++++ Collected data ++++
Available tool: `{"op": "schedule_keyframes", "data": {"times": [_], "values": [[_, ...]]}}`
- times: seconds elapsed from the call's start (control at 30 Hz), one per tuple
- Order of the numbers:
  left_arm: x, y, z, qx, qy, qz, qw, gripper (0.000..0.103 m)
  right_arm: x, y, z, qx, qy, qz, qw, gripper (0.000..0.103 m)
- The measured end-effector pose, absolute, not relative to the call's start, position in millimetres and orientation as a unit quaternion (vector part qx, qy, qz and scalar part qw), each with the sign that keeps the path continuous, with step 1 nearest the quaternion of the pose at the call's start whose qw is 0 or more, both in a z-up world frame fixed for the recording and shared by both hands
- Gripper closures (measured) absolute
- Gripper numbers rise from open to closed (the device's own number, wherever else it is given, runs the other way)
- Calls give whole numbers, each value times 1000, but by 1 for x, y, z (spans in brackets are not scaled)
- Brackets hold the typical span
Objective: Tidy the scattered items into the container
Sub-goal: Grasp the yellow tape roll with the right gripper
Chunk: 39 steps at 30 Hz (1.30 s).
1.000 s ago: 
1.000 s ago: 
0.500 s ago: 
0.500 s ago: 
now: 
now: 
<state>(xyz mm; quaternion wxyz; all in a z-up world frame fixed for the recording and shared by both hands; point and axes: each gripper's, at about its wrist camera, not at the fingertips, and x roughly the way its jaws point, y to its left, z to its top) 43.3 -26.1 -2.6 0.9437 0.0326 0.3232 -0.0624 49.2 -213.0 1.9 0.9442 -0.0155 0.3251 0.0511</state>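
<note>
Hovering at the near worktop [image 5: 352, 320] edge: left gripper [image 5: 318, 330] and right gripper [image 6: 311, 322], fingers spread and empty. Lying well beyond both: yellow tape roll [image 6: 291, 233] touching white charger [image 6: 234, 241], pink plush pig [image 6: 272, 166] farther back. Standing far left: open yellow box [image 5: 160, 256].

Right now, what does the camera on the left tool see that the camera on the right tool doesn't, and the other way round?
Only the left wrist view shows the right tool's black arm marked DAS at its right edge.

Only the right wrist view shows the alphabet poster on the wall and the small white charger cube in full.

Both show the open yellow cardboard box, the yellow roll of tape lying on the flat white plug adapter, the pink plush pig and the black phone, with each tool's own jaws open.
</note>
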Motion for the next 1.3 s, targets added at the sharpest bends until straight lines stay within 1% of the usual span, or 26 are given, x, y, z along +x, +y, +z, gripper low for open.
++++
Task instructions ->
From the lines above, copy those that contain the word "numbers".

Written answer ->
- Order of the numbers:
- Gripper numbers rise from open to closed (the device's own number, wherever else it is given, runs the other way)
- Calls give whole numbers, each value times 1000, but by 1 for x, y, z (spans in brackets are not scaled)

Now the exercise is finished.